_ACTIVITY_
Find every line in the records below that contains "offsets", and copy it.

_THE DATA_
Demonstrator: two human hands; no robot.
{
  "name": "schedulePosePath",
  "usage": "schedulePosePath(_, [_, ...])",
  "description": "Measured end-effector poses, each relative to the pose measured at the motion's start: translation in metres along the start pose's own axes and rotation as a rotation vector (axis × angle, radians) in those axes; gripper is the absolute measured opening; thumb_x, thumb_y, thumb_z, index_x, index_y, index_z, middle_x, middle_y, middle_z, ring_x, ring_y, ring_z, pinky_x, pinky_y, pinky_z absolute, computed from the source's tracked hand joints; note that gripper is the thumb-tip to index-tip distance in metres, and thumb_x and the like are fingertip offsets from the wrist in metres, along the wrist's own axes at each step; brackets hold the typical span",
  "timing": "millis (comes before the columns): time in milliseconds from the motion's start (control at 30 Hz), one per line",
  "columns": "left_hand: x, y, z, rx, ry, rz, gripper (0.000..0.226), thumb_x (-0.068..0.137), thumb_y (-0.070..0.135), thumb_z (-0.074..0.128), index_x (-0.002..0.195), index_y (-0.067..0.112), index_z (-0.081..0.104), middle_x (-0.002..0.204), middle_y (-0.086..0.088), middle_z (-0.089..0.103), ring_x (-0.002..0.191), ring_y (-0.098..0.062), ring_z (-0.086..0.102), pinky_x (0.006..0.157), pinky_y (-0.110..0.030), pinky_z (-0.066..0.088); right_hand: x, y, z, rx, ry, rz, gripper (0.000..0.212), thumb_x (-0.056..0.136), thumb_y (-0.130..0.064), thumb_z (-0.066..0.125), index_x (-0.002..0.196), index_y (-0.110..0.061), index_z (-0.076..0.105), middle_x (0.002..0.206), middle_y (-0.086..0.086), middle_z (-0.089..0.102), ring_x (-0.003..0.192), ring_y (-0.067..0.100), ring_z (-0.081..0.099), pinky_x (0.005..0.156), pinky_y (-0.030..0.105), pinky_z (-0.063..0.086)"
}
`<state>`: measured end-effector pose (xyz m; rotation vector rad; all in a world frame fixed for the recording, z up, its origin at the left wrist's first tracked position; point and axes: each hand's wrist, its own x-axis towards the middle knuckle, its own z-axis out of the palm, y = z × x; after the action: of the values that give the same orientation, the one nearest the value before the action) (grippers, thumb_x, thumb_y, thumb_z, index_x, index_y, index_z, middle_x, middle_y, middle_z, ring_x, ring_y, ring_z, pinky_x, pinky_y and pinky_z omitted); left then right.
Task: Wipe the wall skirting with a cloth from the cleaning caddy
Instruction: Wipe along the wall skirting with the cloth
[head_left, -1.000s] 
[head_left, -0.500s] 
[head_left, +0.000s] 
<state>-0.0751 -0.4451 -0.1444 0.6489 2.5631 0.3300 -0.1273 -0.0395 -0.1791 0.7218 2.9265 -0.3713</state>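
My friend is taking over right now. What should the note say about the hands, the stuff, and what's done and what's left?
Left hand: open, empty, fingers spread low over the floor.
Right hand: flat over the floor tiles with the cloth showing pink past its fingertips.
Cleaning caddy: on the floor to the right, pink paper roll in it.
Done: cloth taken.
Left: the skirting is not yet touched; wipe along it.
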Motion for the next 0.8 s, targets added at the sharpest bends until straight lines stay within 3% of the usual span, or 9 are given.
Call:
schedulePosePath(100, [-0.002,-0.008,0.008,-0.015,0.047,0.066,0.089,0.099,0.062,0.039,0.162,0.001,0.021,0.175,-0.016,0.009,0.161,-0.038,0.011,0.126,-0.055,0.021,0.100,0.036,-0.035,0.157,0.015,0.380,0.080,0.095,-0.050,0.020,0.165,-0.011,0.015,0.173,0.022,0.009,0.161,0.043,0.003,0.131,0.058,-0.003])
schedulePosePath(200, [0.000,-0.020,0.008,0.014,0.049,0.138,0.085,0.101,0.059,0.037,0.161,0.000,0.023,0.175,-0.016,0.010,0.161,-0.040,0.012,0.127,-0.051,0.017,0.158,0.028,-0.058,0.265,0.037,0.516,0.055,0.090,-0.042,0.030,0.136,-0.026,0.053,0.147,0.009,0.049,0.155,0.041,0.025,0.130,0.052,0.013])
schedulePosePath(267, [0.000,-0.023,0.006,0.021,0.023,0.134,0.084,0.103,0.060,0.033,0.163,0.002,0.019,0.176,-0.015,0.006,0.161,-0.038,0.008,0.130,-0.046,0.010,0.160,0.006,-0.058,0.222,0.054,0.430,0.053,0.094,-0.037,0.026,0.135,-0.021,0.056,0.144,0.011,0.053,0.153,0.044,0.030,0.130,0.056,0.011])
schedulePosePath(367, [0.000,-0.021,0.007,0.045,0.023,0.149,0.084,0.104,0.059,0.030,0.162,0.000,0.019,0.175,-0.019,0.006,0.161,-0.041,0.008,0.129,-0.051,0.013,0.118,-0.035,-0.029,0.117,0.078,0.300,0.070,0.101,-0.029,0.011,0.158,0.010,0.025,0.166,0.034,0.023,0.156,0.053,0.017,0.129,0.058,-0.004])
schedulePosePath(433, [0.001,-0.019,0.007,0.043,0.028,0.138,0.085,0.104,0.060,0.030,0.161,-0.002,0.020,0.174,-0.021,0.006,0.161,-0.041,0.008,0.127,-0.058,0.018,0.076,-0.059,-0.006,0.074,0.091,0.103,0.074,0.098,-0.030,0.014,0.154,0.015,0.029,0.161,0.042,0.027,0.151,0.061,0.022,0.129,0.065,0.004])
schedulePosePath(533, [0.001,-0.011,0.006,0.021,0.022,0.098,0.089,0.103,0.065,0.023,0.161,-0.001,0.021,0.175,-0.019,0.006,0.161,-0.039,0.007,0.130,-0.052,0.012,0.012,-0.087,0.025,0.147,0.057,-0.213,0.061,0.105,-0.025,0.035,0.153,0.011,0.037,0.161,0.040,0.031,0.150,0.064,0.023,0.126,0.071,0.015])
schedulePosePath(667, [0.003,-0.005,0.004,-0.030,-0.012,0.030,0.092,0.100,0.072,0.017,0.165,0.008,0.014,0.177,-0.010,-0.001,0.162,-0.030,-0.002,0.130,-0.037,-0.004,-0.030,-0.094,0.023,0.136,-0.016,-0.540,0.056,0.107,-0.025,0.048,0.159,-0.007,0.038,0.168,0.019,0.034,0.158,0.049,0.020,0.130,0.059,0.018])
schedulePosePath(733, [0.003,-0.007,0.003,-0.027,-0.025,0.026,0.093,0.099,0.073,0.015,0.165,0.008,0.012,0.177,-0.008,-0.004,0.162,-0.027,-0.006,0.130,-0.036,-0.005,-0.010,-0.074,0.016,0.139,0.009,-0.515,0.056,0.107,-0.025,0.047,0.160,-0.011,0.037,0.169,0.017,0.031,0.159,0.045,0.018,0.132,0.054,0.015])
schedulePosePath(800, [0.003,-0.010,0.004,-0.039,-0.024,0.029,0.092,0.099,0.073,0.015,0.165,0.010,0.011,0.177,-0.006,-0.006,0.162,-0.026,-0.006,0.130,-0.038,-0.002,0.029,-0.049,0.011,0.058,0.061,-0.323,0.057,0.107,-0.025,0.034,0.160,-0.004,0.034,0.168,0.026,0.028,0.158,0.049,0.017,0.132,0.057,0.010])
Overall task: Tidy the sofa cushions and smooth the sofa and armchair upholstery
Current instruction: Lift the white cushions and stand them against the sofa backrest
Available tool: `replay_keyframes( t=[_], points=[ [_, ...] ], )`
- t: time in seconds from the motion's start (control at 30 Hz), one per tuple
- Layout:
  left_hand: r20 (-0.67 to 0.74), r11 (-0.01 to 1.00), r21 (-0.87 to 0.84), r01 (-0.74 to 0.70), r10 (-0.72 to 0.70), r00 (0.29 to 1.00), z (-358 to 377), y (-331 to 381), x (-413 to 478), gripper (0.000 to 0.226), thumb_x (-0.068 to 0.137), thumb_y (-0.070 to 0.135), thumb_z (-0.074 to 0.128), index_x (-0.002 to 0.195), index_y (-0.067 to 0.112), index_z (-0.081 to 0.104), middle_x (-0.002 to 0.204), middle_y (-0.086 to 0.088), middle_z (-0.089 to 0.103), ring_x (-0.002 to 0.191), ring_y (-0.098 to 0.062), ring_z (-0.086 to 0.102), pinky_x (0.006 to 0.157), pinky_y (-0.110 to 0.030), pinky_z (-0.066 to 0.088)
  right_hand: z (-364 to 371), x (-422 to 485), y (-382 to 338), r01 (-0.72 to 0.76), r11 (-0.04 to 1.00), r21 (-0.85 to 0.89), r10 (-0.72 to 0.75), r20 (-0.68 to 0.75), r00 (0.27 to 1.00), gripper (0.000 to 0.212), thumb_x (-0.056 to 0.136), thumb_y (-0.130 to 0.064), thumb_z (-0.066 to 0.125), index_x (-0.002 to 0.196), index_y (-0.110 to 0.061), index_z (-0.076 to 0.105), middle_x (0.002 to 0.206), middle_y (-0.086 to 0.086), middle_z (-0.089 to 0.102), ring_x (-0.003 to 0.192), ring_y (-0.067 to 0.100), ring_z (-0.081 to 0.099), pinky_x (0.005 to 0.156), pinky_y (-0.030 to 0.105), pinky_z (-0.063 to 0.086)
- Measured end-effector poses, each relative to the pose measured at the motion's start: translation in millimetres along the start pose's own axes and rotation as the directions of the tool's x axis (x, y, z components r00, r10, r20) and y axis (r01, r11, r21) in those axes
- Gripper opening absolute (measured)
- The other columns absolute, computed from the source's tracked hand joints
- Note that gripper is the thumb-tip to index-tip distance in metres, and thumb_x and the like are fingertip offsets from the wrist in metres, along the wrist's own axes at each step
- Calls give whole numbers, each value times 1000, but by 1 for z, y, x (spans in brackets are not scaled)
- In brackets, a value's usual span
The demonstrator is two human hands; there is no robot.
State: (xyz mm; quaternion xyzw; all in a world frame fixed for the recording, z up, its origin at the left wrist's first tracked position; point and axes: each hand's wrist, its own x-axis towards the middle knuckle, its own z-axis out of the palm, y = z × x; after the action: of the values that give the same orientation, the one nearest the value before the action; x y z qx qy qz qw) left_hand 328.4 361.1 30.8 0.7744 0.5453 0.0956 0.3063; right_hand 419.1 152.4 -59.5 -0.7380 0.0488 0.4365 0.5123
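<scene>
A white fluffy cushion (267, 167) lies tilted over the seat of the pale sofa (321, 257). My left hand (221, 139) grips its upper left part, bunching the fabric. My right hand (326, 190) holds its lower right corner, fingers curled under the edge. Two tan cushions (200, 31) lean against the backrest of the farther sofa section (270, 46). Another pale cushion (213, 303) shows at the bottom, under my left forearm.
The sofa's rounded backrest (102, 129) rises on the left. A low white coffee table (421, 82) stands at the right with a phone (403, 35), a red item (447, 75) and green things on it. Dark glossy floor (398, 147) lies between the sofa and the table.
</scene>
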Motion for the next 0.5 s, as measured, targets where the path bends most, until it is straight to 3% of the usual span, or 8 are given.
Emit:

_RESULT_
  "description": "Measured end-effector poses, each relative to the pose measured at the motion's start: translation in metres along the start pose's own axes and rotation as a rotation vector (axis × angle, radians) in those axes; gripper is the absolute measured opening; thumb_x, thumb_y, thumb_z, index_x, index_y, index_z, middle_x, middle_y, middle_z, ring_x, ring_y, ring_z, pinky_x, pinky_y, pinky_z absolute, computed from the source's tracked hand joints; note that gripper is the thumb-tip to index-tip distance in metres, and thumb_x and the like are fingertip offsets from the wrist in metres, along the wrist's own axes at each step; brackets hold the typical span",
- Note that gripper is the thumb-tip to index-tip distance in metres, and thumb_x and the like are fingertip offsets from the wrist in metres, along the wrist's own axes at each step

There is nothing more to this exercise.